To further address the possible function of clathrin in endocytosis of endogenous SV proteins such as VGAT, we have conducted additional experiments not requested specifically by the referees. In these experiments we have combined the best possible clathrin knockdown achievable without compromising neuronal viability with small molecule inhibition of clathrin function by Pitstop2. The rationale is that clathrin molecules remaining after lentiviral knockdown (about 10-20% of control levels) are functionally silenced by pharmacological inhibition. We indeed confirm this prediction by demonstrating that CME of transferrin is potently inhibited down to background levels as shown in the new Figure 5J. In spite of the complete block of CME, we find that endocytosis of endogenous VGAT probed by cypHer-labeled antibodies proceeds with unperturbed kinetics in response to stimulation with either 50 or 200 APs (new Figure 5F-I). These new data further corroborate our conclusion that the endocytosis of SV proteins is independent of clathrin at hippocampal synapses.

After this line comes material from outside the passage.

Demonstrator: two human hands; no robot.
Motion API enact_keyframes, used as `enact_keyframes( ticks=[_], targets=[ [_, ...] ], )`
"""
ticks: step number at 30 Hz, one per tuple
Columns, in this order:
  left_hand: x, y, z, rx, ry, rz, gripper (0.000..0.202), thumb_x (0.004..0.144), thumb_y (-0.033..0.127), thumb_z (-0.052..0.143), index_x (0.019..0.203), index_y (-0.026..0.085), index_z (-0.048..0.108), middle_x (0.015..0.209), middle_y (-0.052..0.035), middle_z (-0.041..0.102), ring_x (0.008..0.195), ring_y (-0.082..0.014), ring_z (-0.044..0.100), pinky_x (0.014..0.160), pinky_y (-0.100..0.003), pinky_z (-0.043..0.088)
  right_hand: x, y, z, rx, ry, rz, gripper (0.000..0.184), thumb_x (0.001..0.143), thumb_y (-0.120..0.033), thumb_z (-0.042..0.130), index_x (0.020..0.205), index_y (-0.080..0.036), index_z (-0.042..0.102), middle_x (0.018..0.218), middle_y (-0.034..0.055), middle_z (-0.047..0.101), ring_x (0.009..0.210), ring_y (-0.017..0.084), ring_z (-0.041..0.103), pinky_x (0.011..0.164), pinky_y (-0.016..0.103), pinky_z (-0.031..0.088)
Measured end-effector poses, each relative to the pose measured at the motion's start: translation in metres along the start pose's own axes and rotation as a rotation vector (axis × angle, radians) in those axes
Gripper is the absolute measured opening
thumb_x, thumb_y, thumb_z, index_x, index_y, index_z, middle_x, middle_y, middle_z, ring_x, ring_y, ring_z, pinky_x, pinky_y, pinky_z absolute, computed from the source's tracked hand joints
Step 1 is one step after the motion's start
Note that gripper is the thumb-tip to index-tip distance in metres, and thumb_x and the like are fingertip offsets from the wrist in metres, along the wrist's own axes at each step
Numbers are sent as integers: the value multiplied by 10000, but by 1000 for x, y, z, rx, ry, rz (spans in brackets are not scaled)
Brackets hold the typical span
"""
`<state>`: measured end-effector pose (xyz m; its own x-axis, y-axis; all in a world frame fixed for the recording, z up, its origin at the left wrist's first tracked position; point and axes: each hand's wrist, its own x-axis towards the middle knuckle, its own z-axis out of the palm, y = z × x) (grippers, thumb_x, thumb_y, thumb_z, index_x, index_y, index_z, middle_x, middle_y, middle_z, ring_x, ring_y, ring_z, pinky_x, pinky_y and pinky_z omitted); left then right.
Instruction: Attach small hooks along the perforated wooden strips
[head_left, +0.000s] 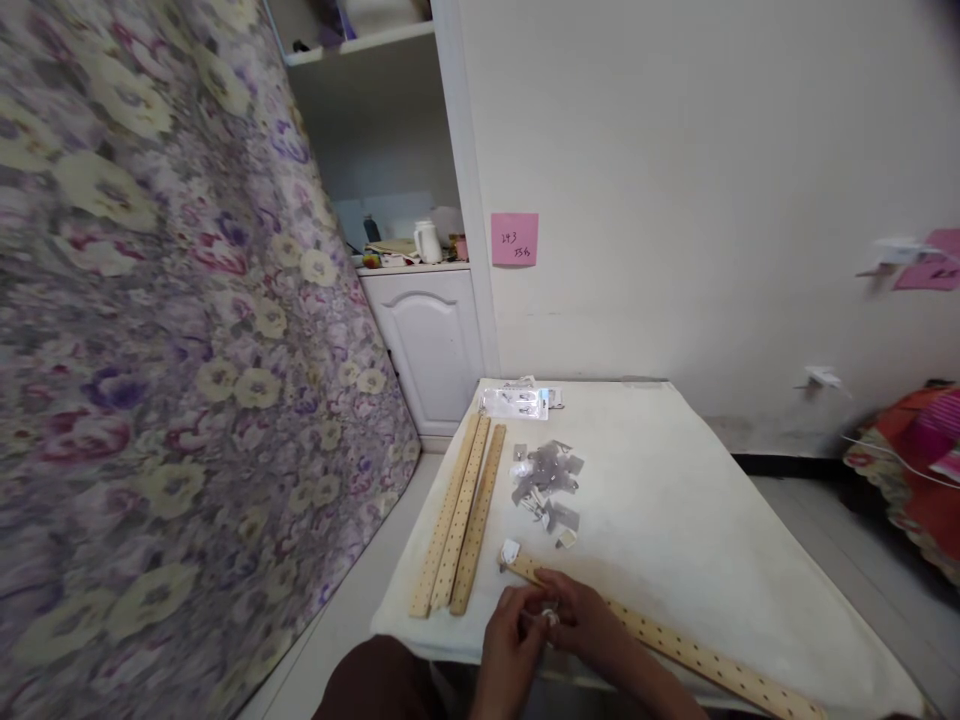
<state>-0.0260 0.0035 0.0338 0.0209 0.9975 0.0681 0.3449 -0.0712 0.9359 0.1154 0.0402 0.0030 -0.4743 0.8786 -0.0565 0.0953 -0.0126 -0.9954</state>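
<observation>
Close together at the near edge of the table, my left hand and my right hand are both closed on a small whitish piece. Its kind is too small to make out. Beneath my right hand and forearm runs a long wooden strip with rows of holes, slanting toward the near right. At its far end sits a small white tag-like piece with a bit of metal beside it. Beyond my hands lies a loose pile of small clear plastic packets, some with metal parts in them.
Three more perforated wooden strips lie side by side on the left of the white-covered table. Clear packaging rests at the far left corner. A floral curtain hangs at left; a white cabinet and wall stand behind.
</observation>
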Motion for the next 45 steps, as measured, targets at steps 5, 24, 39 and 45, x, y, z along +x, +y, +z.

A. RNA interference failure at 37degC. The concern is that RNAi for clathrin heavy chain is not effective at physiological temperatures. The control is to demonstrate that clathrin RNAi is effective at blocking transferrin uptake at physiological temperature. That experiment appears in the Supplement to Figure 5. It would be more forceful as a Supplement to Figure 2.

B. RNA interference at 22degC. Instead, the control the authors include in the Supplement demonstrates that clathrin is required for endocytosis of synaptophysin and VGLUT1 at room temperature. They later demonstrate that these two synaptic vesicle proteins require AP-2 for endocytosis, further entangling clathrin and endocytosis. Again, one then wonders if the RNAi at 37{degree sign}C is effective. If the authors have data demonstrating that clathrin RNAi slows endocytosis of synaptotagmin or SV2 at 22{degree sign}C, they should include those data. That would demonstrate that no SV proteins require clathrin at 37{degree sign}C but all require clathrin at room temperature. The requirement for AP-2 is what is variable.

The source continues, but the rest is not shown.